Task item: Output nothing but the lines from the first line of the entries to the line with "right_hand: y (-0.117", inclusive, exactly as they read.

┄┄┄┄┄┄┄┄┄┄┄┄┄┄┄┄┄┄┄┄

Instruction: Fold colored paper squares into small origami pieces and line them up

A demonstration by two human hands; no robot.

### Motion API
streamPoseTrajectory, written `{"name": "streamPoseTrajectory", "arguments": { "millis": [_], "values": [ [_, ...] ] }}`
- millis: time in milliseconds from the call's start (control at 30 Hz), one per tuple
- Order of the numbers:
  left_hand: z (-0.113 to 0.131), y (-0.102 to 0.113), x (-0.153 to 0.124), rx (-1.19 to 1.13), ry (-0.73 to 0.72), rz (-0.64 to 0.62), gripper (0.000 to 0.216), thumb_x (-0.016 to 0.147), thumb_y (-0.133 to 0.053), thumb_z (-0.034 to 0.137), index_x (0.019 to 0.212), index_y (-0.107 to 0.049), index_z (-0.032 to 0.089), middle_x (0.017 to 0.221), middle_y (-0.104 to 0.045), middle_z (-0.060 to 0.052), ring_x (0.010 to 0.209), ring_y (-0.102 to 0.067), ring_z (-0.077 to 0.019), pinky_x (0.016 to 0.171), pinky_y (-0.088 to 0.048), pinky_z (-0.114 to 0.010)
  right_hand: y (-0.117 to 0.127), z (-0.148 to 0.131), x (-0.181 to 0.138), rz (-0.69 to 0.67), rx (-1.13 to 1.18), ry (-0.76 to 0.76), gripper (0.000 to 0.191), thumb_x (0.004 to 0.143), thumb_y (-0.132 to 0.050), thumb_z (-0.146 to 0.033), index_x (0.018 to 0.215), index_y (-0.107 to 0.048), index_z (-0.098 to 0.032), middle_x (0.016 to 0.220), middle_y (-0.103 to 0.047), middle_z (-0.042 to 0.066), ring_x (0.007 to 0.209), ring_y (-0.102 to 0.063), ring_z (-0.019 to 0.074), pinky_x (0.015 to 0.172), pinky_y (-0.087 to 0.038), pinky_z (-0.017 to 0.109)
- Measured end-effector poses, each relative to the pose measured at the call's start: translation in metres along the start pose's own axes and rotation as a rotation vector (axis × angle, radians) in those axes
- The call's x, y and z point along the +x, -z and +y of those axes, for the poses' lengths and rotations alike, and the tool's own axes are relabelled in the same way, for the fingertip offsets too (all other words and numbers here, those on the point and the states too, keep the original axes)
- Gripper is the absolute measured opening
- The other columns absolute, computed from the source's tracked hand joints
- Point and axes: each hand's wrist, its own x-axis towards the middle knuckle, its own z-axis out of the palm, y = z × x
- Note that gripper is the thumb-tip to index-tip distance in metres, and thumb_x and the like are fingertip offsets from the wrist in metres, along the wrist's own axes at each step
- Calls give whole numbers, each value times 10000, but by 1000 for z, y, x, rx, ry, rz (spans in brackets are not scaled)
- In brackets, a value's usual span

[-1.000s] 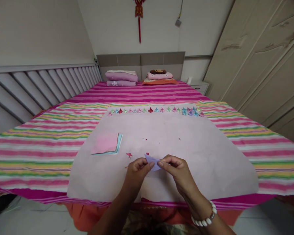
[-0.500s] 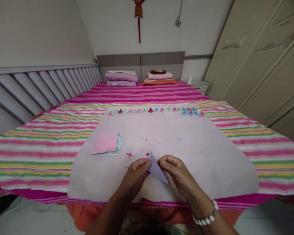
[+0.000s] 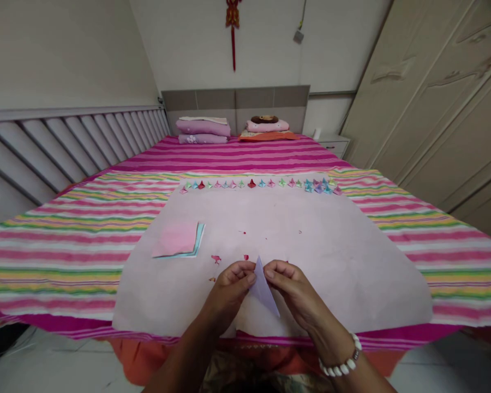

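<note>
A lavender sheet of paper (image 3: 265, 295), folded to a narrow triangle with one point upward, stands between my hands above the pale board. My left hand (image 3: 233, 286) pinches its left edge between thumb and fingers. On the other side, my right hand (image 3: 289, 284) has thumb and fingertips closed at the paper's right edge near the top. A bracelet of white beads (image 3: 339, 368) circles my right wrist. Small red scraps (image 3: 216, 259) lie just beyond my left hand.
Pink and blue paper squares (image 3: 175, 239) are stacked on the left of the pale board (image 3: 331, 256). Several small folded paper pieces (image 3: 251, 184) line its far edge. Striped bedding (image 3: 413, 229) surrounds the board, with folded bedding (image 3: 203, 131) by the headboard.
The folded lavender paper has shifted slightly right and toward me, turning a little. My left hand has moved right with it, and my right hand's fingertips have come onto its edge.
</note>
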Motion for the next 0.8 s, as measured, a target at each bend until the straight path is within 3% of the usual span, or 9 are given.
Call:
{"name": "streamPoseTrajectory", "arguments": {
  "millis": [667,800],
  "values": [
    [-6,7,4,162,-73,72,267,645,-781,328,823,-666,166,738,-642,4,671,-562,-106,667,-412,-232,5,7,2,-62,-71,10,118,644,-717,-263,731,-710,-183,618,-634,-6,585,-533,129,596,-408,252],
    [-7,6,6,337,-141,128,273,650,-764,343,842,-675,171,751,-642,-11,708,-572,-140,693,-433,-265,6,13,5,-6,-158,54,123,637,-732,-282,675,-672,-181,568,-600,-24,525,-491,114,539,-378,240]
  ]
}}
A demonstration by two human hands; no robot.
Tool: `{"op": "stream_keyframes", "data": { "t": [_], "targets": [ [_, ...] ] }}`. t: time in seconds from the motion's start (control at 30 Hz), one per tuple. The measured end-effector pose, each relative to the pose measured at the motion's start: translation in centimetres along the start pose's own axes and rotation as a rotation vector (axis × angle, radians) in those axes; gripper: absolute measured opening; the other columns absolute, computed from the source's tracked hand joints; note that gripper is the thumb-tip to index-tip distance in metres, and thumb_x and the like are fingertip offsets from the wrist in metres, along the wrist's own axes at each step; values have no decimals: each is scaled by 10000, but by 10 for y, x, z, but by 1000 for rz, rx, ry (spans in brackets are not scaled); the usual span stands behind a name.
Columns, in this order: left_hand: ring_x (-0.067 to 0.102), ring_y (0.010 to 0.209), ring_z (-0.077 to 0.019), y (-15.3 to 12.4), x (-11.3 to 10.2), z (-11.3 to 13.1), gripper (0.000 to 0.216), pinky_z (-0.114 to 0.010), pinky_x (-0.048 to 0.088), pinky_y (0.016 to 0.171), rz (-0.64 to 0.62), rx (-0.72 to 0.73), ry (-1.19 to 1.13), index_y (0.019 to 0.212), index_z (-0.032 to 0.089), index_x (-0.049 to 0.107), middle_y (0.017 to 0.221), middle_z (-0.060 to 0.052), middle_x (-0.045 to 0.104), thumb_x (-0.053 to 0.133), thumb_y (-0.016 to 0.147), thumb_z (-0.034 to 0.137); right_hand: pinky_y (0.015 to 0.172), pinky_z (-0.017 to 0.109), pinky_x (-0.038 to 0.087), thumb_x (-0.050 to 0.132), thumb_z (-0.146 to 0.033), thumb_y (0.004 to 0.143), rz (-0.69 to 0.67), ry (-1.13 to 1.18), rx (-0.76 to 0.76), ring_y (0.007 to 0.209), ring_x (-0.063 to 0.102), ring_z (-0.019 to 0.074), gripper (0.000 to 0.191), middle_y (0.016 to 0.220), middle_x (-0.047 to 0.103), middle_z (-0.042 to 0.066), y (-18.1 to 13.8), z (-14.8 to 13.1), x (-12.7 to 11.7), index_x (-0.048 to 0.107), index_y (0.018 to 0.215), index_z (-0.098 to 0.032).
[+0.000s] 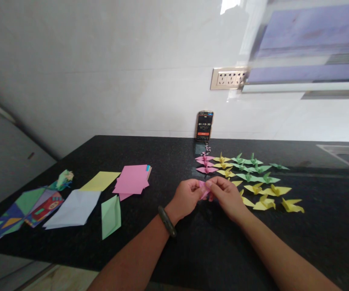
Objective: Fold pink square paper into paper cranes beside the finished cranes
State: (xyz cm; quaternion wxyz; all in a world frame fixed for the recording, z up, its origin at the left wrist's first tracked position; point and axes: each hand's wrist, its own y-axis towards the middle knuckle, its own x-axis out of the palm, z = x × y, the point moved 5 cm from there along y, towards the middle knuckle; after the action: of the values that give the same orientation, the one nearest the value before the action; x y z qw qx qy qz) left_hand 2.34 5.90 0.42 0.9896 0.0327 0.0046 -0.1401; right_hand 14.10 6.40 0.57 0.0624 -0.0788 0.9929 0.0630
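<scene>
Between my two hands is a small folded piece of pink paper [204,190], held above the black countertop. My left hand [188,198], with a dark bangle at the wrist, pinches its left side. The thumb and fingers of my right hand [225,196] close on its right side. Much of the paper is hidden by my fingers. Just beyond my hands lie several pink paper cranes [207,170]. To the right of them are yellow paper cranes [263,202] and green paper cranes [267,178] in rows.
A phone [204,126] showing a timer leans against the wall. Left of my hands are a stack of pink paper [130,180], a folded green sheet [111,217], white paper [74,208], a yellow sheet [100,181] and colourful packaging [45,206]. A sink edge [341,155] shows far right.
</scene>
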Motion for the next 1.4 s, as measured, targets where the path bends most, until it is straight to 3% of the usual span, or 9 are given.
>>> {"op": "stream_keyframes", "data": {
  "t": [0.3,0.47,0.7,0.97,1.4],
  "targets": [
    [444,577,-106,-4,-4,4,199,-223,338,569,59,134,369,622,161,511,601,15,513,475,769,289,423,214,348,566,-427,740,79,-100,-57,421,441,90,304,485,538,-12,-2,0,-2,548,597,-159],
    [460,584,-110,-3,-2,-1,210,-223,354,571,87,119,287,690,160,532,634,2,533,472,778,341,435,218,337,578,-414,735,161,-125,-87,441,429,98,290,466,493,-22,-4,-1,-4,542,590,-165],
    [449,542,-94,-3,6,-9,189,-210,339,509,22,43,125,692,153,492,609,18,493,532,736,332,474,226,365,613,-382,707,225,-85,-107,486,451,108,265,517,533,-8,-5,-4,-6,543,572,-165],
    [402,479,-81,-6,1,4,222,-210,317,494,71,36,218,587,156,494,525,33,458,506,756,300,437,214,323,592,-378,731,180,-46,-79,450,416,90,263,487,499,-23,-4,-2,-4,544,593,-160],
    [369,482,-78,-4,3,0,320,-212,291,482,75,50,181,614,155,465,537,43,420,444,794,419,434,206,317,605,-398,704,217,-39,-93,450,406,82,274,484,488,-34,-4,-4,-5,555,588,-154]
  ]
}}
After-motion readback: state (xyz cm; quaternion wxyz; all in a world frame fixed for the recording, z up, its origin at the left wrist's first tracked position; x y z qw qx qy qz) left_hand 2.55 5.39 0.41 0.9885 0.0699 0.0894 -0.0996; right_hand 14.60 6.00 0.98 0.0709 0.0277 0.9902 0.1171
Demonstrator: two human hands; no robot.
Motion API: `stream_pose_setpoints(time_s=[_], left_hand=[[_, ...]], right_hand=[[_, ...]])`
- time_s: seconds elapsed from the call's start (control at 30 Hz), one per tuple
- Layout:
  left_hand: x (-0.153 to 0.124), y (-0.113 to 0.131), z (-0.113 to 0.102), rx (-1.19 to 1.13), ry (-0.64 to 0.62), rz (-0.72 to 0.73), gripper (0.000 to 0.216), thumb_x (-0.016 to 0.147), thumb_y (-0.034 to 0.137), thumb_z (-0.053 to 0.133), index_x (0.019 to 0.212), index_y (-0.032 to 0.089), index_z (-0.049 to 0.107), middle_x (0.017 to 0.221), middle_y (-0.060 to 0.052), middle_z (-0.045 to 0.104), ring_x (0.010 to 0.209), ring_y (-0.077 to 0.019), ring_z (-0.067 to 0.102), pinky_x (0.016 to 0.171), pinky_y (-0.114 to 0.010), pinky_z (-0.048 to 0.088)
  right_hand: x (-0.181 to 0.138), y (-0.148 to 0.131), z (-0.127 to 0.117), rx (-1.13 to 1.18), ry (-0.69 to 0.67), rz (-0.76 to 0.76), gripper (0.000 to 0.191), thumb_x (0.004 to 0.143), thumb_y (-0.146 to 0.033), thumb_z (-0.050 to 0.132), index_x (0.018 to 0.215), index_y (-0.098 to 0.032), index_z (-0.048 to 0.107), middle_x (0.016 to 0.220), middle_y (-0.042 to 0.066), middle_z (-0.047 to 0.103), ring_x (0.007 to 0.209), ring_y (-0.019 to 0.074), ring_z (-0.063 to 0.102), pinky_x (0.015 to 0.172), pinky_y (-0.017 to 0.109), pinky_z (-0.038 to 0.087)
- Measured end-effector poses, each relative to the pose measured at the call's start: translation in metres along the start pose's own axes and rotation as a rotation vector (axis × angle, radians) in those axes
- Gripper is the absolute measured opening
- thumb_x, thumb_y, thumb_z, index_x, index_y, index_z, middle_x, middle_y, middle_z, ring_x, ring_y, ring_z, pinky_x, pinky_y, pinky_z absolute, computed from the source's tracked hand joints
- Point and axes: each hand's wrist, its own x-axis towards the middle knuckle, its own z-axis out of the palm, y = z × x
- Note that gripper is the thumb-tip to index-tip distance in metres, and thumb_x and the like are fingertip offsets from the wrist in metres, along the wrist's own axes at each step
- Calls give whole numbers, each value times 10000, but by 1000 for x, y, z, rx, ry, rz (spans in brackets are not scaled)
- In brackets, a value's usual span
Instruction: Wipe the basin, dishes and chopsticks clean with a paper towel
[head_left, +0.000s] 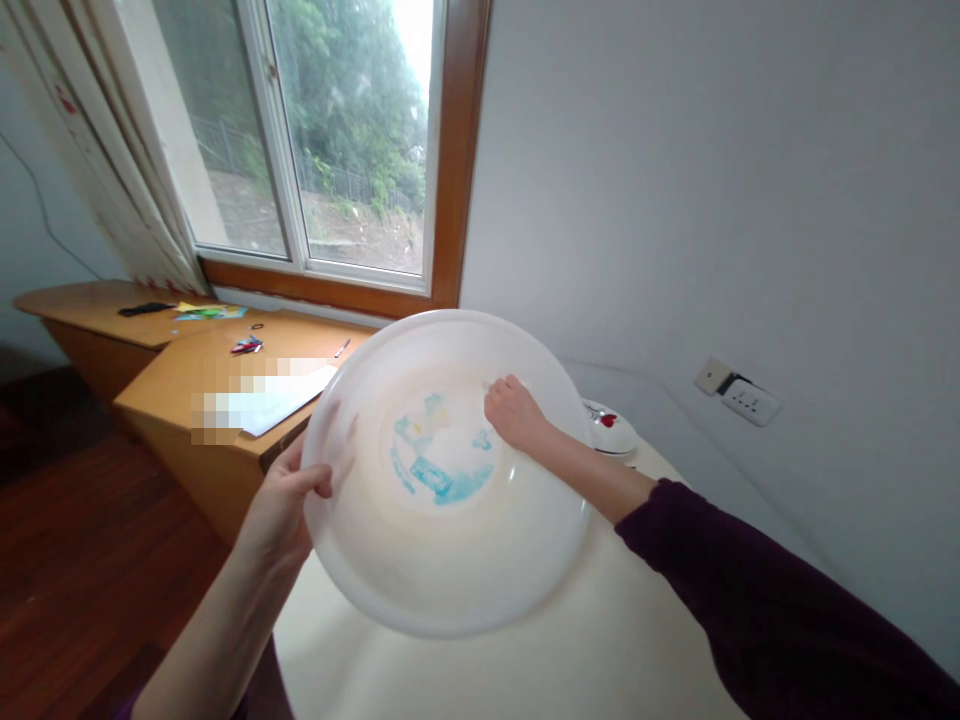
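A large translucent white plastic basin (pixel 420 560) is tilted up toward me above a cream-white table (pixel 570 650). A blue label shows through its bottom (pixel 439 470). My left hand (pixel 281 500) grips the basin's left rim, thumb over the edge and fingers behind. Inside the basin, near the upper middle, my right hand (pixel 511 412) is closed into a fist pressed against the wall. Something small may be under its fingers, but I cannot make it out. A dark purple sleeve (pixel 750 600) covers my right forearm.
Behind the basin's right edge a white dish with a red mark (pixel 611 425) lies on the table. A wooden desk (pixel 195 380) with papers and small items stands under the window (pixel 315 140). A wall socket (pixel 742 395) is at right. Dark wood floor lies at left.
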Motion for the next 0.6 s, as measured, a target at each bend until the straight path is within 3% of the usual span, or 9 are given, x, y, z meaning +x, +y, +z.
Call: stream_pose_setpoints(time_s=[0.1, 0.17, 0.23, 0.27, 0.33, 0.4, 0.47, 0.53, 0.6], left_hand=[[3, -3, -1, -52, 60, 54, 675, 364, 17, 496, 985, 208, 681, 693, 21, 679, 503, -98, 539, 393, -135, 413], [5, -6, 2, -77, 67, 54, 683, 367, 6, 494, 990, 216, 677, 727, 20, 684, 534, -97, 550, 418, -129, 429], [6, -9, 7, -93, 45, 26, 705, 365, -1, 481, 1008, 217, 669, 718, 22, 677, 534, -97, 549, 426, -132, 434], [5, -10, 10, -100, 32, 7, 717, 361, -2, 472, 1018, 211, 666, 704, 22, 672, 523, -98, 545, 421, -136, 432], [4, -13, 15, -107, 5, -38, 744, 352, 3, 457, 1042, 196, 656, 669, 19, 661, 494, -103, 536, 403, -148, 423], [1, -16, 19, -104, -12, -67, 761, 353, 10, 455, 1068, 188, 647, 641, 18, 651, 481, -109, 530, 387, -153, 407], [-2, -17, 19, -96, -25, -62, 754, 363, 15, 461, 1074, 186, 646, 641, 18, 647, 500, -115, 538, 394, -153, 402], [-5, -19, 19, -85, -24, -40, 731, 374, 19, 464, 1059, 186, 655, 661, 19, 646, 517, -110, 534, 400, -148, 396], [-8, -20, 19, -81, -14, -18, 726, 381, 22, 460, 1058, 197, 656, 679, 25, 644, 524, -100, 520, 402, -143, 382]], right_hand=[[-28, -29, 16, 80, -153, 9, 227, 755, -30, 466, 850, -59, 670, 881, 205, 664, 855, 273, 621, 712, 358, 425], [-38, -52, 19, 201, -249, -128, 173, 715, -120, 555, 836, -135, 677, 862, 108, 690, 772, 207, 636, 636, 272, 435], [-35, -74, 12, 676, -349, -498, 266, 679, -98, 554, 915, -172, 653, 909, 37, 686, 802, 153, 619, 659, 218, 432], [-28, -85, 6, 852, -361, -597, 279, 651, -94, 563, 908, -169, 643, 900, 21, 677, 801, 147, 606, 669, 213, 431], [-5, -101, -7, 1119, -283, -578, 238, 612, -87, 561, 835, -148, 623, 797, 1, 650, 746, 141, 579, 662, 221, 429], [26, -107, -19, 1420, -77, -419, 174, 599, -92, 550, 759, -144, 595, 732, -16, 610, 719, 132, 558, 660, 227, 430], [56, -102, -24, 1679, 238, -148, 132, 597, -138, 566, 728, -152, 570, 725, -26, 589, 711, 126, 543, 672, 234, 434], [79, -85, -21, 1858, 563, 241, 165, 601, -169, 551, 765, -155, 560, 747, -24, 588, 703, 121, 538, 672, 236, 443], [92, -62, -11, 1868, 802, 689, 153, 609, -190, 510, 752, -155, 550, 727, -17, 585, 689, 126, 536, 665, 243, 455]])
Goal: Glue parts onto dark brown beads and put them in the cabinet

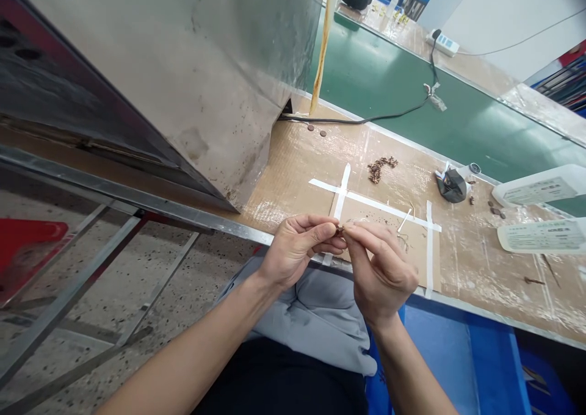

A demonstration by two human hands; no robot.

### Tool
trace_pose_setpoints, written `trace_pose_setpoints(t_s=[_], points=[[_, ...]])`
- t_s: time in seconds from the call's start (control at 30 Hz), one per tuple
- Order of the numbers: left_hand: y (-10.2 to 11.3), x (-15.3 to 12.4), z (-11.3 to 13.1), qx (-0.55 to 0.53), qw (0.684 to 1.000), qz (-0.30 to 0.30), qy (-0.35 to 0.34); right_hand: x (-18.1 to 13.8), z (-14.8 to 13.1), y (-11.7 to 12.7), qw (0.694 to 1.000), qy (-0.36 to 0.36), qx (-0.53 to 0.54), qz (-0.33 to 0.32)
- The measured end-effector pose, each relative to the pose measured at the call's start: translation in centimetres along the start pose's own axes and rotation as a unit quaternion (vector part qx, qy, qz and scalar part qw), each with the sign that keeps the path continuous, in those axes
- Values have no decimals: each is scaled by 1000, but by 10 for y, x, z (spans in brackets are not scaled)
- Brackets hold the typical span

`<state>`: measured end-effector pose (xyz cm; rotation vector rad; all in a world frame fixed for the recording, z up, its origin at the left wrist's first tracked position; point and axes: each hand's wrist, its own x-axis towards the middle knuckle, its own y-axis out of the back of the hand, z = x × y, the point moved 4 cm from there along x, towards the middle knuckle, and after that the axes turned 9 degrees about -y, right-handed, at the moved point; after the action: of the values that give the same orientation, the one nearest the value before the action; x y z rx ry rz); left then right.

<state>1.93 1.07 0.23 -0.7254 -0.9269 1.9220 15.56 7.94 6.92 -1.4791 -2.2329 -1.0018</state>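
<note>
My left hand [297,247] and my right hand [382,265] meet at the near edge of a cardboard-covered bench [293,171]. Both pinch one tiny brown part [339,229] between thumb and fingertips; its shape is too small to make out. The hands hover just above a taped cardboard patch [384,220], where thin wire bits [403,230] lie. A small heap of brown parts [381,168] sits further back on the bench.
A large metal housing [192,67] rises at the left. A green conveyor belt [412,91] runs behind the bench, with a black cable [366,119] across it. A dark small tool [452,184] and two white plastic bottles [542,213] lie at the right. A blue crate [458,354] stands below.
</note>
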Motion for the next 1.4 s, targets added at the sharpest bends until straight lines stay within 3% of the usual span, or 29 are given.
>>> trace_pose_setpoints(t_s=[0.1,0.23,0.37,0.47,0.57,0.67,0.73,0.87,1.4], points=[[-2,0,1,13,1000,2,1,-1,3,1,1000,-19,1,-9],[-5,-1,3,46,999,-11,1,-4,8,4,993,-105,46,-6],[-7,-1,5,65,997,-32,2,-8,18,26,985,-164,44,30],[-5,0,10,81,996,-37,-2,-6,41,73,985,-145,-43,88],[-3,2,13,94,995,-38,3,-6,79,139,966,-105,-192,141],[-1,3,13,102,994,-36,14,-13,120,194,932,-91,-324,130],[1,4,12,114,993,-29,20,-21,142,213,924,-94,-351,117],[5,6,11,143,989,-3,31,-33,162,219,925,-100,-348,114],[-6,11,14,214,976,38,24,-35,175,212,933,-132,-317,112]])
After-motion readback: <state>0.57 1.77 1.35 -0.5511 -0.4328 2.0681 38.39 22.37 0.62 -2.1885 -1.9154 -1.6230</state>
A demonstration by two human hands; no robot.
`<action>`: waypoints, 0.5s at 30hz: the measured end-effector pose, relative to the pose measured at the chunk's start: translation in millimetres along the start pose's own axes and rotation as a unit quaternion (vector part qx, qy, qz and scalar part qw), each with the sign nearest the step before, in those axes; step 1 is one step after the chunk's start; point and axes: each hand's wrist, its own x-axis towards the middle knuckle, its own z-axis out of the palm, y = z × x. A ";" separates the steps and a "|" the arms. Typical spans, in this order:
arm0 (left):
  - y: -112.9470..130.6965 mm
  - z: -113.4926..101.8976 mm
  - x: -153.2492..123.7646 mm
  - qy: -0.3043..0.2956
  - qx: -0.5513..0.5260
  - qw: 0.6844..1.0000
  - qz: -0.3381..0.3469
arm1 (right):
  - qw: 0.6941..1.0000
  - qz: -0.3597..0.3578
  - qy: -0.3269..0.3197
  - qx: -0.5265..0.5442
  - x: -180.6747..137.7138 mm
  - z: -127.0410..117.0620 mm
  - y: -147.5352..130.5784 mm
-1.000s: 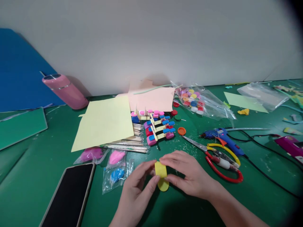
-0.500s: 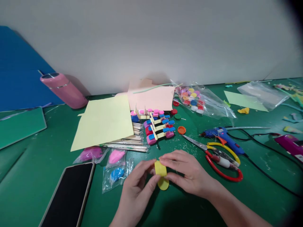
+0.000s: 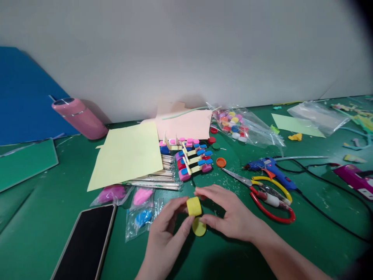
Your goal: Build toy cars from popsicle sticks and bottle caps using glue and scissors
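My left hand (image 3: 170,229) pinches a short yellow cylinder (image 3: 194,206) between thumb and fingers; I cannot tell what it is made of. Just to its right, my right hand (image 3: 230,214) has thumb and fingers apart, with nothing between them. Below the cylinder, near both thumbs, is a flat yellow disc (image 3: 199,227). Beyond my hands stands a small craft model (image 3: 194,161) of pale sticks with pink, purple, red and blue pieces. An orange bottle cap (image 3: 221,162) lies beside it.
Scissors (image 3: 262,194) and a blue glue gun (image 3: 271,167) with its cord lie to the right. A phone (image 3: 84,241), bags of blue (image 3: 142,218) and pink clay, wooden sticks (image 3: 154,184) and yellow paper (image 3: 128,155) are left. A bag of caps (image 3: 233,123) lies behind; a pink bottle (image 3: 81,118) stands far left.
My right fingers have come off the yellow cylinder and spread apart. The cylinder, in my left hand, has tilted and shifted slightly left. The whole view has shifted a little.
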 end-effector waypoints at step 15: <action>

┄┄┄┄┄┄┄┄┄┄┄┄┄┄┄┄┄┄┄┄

Solution to this problem:
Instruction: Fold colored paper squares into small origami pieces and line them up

A demonstration by two human hands; no robot.

### Motion API
streamPoseTrajectory, written `{"name": "streamPoseTrajectory", "arguments": { "millis": [_], "values": [ [_, ...] ] }}`
- millis: time in milliseconds from the call's start (control at 30 Hz), one per tuple
- Order of the numbers:
  left_hand: z (-0.113 to 0.131), y (-0.102 to 0.113), x (-0.153 to 0.124), rx (-1.19 to 1.13), ry (-0.73 to 0.72), rz (-0.64 to 0.62), gripper (0.000 to 0.216), thumb_x (-0.016 to 0.147), thumb_y (-0.133 to 0.053), thumb_z (-0.034 to 0.137), index_x (0.019 to 0.212), index_y (-0.107 to 0.049), index_z (-0.032 to 0.089), middle_x (0.017 to 0.221), middle_y (-0.104 to 0.045), middle_z (-0.060 to 0.052), ring_x (0.010 to 0.209), ring_y (-0.102 to 0.067), ring_z (-0.077 to 0.019), pinky_x (0.016 to 0.171), pinky_y (-0.088 to 0.048), pinky_z (-0.114 to 0.010)
  right_hand: y (-0.117 to 0.127), z (-0.148 to 0.131), x (-0.181 to 0.138), rz (-0.69 to 0.67), rx (-1.13 to 1.18), ry (-0.76 to 0.76), gripper (0.000 to 0.191), thumb_x (0.004 to 0.143), thumb_y (-0.132 to 0.050), thumb_z (-0.146 to 0.033), index_x (0.018 to 0.215), index_y (-0.107 to 0.048), index_z (-0.098 to 0.032), middle_x (0.016 to 0.220), middle_y (-0.103 to 0.047), middle_z (-0.042 to 0.066), ring_x (0.007 to 0.209), ring_y (-0.102 to 0.063), ring_z (-0.019 to 0.074), pinky_x (0.015 to 0.172), pinky_y (-0.087 to 0.038), pinky_z (-0.017 to 0.109)

Nothing else is part of this output.